Keynote speakers and abstracts

Keynote 1 | The Enclosure of Movement: An Early Modern Perspective

This talk approaches some of the key themes of this conference through the history of the Holy Roman Empire, one of the politically densest landscapes in early modern Europe. In the Empire’s complex array of variably sized and integrated polities, ordering the movements of goods and people was a constant object of contention between neighbouring rulers, communities, and mobile populations. Such conflicts were often framed as matters of safe-conduct, an institution that was common throughout the early modern world but became a key framework for negotiating freedom of movement and its restriction in the Empire. This keynote evinces from the Empire’s contested roads and rivers a broader reflection on the historical study of political authority and human mobility, with particular emphasis on the role of conceptual framing and cartographic representation.

Luca Scholz

My research focuses on analyzing and questioning data in historical and humanistic inquiry. I am interested in how computational methods and critical data visualization can help us interrogate the historical record and craft meaningful arguments, particularly in the study of human mobility, legal discourse, and environmental history. I hold a PhD in History from the European University Institute, a joint MA in History from the École des hautes études en sciences sociales in Paris and the University of Heidelberg, as well as BA in Economics from the latter university.
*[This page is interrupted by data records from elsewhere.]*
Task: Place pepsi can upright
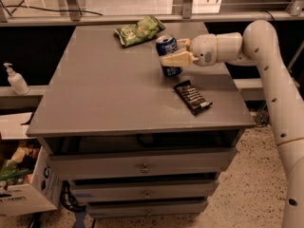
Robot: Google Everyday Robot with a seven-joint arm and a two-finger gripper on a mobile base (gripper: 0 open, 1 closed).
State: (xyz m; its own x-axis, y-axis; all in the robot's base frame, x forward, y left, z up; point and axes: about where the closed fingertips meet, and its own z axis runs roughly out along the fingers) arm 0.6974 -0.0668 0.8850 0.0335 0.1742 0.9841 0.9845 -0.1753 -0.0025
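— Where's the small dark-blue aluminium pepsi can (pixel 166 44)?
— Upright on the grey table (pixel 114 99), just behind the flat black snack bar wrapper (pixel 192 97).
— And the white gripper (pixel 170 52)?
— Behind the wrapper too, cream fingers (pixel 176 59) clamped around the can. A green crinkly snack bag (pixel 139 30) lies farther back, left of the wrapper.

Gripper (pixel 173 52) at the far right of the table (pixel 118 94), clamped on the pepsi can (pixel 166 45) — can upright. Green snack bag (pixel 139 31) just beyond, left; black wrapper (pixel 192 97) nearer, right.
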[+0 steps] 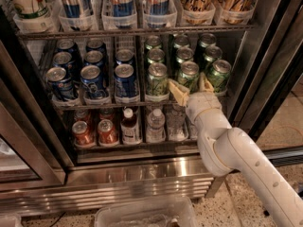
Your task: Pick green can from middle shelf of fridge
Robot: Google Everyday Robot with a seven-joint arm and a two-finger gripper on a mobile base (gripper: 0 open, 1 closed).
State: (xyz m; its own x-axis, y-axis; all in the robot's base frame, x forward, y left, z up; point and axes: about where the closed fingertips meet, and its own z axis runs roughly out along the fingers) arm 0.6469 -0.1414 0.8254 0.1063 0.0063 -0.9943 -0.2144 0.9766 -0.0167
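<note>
- The pincer [191, 88], right of centre frame, stands wide, its fingers [179, 91] flanking the front green can [189, 74].
- Best to push in level over the middle shelf [71, 107], then close squarely.

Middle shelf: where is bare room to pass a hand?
Blue cans and green cans pack every lane. Free: the gap above the can tops, under the upper rack, and a narrow strip between the rightmost green can and the fridge wall. The gripper, fingers open, flanks one front green can.

Dim warm light, pale claw [192, 86] bright at middle shelf [118, 105].
</note>
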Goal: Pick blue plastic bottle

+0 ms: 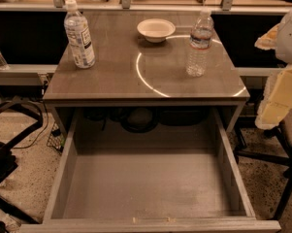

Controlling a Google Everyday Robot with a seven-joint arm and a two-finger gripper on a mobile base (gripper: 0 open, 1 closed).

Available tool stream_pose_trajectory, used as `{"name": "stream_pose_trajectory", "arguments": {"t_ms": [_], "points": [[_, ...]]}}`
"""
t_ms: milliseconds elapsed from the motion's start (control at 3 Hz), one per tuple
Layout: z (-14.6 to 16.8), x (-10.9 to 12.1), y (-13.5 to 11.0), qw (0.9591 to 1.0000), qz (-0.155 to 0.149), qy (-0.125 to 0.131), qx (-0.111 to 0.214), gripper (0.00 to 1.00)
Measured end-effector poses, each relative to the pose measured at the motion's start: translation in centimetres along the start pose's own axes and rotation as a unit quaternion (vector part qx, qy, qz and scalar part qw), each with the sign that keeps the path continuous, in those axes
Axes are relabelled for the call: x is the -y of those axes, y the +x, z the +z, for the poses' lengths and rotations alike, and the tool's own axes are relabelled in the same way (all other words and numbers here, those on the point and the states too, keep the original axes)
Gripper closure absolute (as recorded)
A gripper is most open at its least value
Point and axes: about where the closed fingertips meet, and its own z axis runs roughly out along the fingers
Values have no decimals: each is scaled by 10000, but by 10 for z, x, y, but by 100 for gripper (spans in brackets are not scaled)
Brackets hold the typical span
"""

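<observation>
The blue plastic bottle (79, 34) stands upright at the back left of the brown table top (111, 76). It is clear, with a white cap and a large pale wrap-around label with a dark text panel. My gripper (280, 98) shows as pale, blurred shapes at the right edge of the view, beyond the table's right side. It is far from the bottle and holds nothing that I can see.
A clear ribbed bottle (200, 43) with a narrow label band stands at the back right. A white bowl (156, 29) sits at the back middle. Below the table top, a grey drawer (150, 183) is pulled open. Black chair legs (9, 144) stand at the left.
</observation>
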Motion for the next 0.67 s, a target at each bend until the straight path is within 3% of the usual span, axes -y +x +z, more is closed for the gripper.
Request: {"name": "stream_pose_trajectory", "arguments": {"t_ms": [333,667], "points": [[0,0,0,10000,0,1,0,0],[0,3,-13,9997,28,133,206,0]]}}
My first book, “Borders and Freedom of Movement in the Holy Roman Empire”, came out with Oxford University Press in 2020. After holding a Mellon Postdoctoral Fellowship at Stanford University, I am now Lecturer (Assistant Professor) at the University of Manchester (UK).


Keynote 2 | Britain’s Changing Roadscapes, 1990-2020: Attachment, Loss and Opportunity

It is widely accepted that our transition to a  low-carbon mobility future will require significant sacrifices in terms of both our everyday and  more occasional mobility practices, such as holidays. In order to meet such a challenge, it is important that we acknowledge the extent of the losses involved as well as their unequal distribution. The ephemeral places associated with transport and travel constitute a surprisingly emotive beacon of attachment and loss in this respect, and in this paper I draw upon my autoethnographic research on driving Britain’s roads over the past quarter-century to illustrate how the life course of the road-user and that the road can become entangled. Even subtle transformations to the roadscape can serve to disorientate and confound road-users, and the more spectacular changes resulting from the demolition of roadside architecture, carriageway ‘improvements’ or spiralling congestion can transform what was once familiar into alien and confusing space. This, in turn, can seriously disrupt the the rhythms and routines of travel through the erasure of (for example) the landmarks and stopping places that have structured the journey in the past. However, by developing a better understanding of the processes of place attachment and place memory associated with transport infrastructures, mobilities scholars are well-placed to advise on those aspects of travel that should be protected, or recreated, even as our patterns of mobility, and the vehicles we travel in, assume a different form.

Lynne Pearce

Lynne Pearce is Professor of Literary and Cultural Theory at Lancaster University (UK) and  Co-Director (Humanities) of CeMoRe (Centre for Mobilities Research): https://www.lancaster.ac.uk/cemore/). Her recent mobilities publications include Drivetime: Literary Excursions in Automotive Consciousness (2016),  Mobility, Memory and the Lifecourse in Twentieth-Century Literature and Culture (2019) and Mobility and the Humanities (with Peter Merriman) (2018)). She is also co-editor (with Marian Aguiar and Charlotte Mathieson) of book series Palgrave Studies in Mobilities, Literature and Culture and an Adjunct Editor of Transfers.